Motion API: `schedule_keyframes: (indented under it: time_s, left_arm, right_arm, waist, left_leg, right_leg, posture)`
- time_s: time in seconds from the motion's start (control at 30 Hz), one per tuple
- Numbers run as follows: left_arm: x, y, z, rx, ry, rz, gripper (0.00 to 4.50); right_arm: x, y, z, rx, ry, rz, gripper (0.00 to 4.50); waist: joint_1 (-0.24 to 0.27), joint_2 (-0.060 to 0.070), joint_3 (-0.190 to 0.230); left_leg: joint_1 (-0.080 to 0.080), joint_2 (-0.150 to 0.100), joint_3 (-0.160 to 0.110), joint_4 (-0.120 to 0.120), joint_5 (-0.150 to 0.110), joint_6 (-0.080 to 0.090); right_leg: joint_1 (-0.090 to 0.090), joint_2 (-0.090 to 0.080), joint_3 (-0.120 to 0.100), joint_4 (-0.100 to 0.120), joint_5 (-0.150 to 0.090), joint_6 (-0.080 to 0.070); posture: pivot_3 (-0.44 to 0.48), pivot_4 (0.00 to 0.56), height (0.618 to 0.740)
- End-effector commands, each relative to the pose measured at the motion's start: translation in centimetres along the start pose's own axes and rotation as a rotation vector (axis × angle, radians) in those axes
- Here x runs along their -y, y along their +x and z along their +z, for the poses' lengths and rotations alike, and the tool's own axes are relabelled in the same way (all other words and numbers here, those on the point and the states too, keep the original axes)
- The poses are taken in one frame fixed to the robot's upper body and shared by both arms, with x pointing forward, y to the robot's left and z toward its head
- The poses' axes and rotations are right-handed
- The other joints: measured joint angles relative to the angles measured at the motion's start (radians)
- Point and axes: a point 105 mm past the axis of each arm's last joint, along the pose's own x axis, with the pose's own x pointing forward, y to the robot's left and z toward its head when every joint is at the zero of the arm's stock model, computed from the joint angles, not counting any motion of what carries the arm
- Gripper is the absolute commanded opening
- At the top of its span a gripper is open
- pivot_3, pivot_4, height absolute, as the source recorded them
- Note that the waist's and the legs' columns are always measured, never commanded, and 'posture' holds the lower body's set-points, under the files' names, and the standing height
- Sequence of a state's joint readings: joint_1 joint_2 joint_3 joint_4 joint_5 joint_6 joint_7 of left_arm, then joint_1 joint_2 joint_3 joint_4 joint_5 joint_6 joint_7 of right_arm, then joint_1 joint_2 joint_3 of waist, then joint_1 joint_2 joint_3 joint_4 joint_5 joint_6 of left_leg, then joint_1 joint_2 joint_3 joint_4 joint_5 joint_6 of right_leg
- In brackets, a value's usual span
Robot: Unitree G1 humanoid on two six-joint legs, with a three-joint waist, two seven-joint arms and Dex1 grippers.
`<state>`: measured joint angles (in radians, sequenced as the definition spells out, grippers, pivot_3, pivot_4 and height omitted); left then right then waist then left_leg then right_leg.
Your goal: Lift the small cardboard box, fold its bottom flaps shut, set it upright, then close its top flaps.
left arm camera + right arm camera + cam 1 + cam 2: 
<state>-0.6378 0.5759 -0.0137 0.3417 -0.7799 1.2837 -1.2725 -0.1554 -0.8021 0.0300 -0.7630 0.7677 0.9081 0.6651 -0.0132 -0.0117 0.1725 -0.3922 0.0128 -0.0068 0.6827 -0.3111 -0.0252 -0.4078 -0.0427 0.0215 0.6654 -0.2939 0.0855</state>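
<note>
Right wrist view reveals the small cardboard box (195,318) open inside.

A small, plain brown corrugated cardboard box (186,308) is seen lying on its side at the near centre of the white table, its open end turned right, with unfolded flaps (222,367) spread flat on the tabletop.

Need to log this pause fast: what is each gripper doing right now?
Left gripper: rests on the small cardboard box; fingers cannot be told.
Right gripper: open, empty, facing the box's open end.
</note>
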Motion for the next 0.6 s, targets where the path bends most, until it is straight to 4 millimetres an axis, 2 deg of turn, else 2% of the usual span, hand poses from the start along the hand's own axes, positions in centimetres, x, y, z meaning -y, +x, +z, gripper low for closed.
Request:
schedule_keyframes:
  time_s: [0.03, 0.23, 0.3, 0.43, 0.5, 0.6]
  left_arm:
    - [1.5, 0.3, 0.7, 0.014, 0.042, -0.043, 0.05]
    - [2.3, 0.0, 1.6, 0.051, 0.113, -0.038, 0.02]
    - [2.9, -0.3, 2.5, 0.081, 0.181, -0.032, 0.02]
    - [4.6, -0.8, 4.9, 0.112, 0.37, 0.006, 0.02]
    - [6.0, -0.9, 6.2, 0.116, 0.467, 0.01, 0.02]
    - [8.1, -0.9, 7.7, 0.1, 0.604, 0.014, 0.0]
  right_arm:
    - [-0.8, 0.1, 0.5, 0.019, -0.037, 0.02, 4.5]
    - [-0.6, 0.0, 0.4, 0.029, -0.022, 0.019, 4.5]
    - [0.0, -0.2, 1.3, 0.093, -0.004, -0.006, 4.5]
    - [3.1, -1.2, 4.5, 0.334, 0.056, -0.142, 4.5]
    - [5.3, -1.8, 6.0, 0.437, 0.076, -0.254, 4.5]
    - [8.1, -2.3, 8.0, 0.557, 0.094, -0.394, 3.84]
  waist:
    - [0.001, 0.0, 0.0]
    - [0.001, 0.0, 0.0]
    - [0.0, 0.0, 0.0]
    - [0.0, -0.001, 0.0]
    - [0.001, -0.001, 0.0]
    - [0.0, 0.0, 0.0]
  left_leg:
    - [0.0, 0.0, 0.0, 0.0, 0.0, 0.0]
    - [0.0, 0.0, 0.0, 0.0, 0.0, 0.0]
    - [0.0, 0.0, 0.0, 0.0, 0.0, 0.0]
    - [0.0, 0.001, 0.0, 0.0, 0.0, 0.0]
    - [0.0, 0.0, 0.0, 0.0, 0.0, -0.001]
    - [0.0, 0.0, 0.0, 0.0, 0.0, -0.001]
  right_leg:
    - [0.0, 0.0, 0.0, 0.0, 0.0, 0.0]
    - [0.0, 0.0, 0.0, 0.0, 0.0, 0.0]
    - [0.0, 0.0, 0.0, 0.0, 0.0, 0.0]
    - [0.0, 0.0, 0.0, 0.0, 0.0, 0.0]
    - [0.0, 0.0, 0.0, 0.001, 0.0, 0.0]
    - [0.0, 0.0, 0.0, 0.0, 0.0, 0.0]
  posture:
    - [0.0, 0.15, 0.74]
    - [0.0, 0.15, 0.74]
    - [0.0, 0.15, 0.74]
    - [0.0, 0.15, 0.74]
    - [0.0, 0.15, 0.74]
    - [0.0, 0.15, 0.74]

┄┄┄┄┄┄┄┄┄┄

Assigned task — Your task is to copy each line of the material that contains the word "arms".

Output below —
- The poses are taken in one frame fixed to the robot's upper body and shared by both arms, with x pointing forward, y to the robot's left and z toward its head
Robot: Unitree G1 humanoid on two six-joint legs, with a three-joint waist, two seven-joint arms and Dex1 grippers.

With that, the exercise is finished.